Inverse ETFs derive profit from a price reduction in the value of the underlying benchmark. 

invest etf using zerodha

ETF Conclusion

SO Finally what have decided, be or not to be with ETF. No worries. Here are some tips at the grand Finale, of ETF discussion. To sum up, ETFs are nothing but a basket of blue chip, most sought after stocks, a mix from Maharatnas PSUs or private sector giants at a discounted price. 

ETF hedges you from a bigger loss, also not for making a huge profit, you can play safe. It is lower cost option with relatively less expense ratios. 

Great options for beginners for sure who are a bit confused about which stocks to choose to invest in. 

ETFs trade throughout the day just like stocks and shares on the stock exchange and the price is determined dynamically by the market forces. 

ETFs can be traded at any time and transparently as anyone can see the current price of the ETF. 

What more do you want to play safe and make good profit with the discounted share price. 

One disadvantage, you can change add modify or delete the stocks from ETF.

Let me tell you, all the earlier ETFs launched by the government have been a runaway success.

ETF FAQs

Q1. What is ETF Trading?

Exchange-Traded Fund (ETF) is a type of security that constitutes a collection of securities such as stocks.ETF tracks an underlying index. However, it can invest in any number of industry sectors or use various strategies.ETFs are primarily Index Funds that are listed and traded like stocks in an exchange.

Q2. Why use ETF than shares?

ETF offers Diversification. ETF investments offer exposure to specific sectors. It is a combination of specific stocks, commodities and other relevant products, thus helping an investor diversify his/her investments. 

ETF offers Liquidity as in ETFs are traded directly over the stock exchanges, where one can trade in ETF stocks at any point in time. It is a low-cost investment option. 

The ETFs call for lower expenses as compared to Mutual Funds due to several reasons. Direct and indirect costs (transaction costs, slippage, bid-ask spread, liquidity impact, opportunity costs, and market trends) do not exist in the simulated environment.

Q3. What are the types of ETFs?

Ans: There are primarily 4 types of classification of ETF. Bond ETFs, Industry ETFs, Commodity ETFs, Currency ETFs.

Q4. Which is cheaper ETF or Mutual Fund?

Mutual funds can charge fees ranging from 1% to 3%, or even more.
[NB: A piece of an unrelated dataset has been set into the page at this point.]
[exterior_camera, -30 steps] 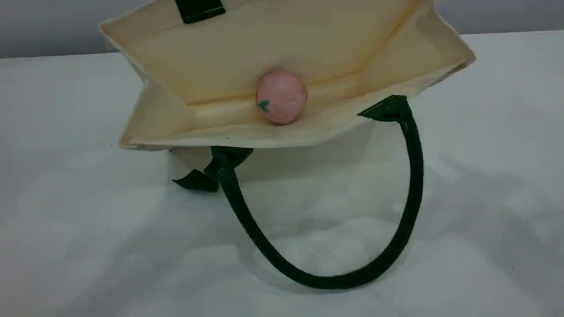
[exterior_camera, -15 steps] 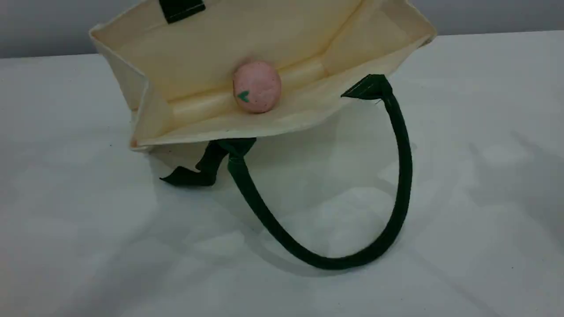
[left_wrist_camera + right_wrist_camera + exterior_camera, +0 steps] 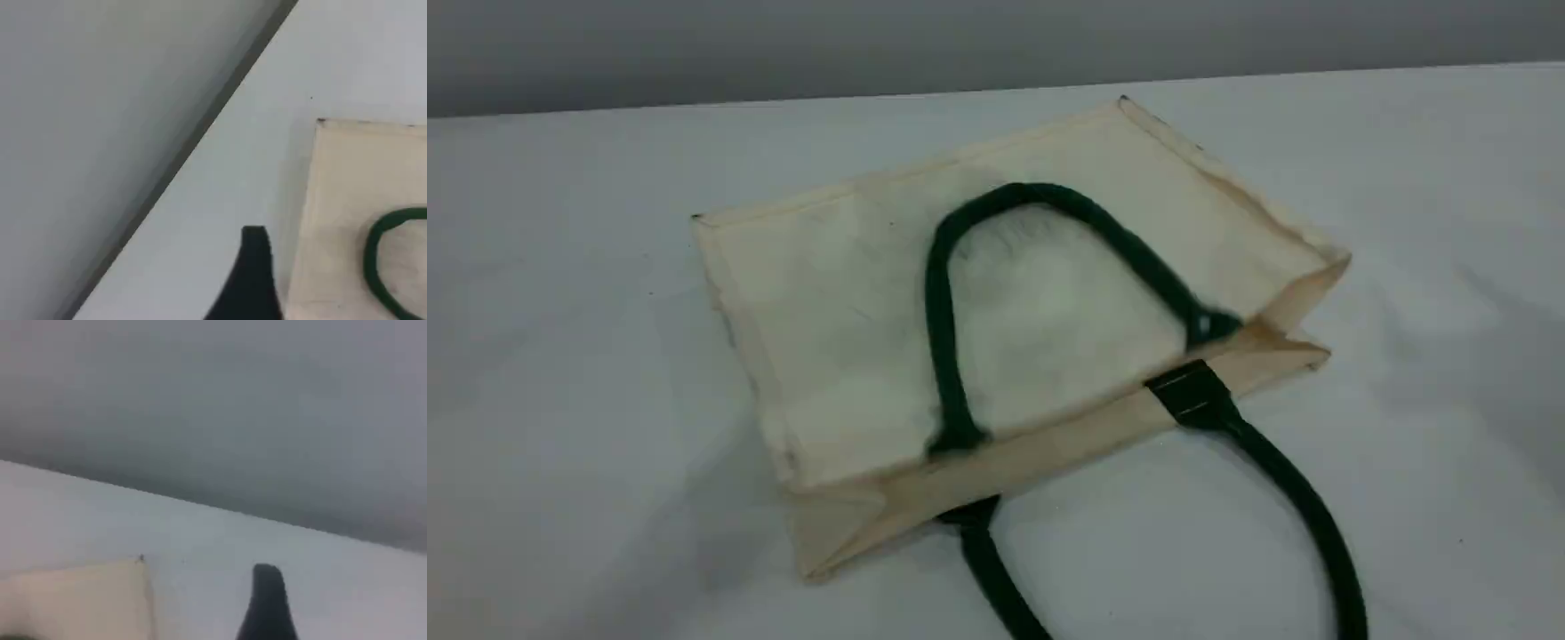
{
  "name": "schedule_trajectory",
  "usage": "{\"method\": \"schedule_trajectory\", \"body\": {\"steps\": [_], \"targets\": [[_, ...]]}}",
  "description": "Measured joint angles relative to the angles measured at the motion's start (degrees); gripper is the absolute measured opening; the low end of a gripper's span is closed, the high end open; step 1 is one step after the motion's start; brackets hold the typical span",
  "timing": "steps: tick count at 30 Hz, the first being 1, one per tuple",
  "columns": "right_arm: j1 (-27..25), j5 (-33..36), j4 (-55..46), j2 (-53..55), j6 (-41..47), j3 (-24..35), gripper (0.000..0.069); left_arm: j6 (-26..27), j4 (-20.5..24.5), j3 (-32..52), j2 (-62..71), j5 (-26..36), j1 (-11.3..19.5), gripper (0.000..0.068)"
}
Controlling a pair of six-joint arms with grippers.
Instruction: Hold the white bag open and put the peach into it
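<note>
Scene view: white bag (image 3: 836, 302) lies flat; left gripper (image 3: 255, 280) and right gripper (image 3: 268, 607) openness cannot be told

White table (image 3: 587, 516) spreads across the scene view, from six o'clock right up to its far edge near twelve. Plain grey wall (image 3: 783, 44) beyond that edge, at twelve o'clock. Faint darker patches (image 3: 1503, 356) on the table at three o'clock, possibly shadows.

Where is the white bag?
Scene view: the white bag lies flat at the table centre, one green handle across its top, the second handle trailing toward the camera.
</note>
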Motion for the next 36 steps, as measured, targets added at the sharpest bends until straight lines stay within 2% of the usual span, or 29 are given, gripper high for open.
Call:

ETF tracks index fund. ETFs expense ratios are about less than 1%. These cost differences can be significant in deciding which one to go for.

Q5. ETF or Mutual funds, which one is better?

The advantages of ETF over mutual funds are Lower costs, buying and selling flexibility, Tax efficiency, better Market exposure and diversification, Transparency, which are not available in mutual funds.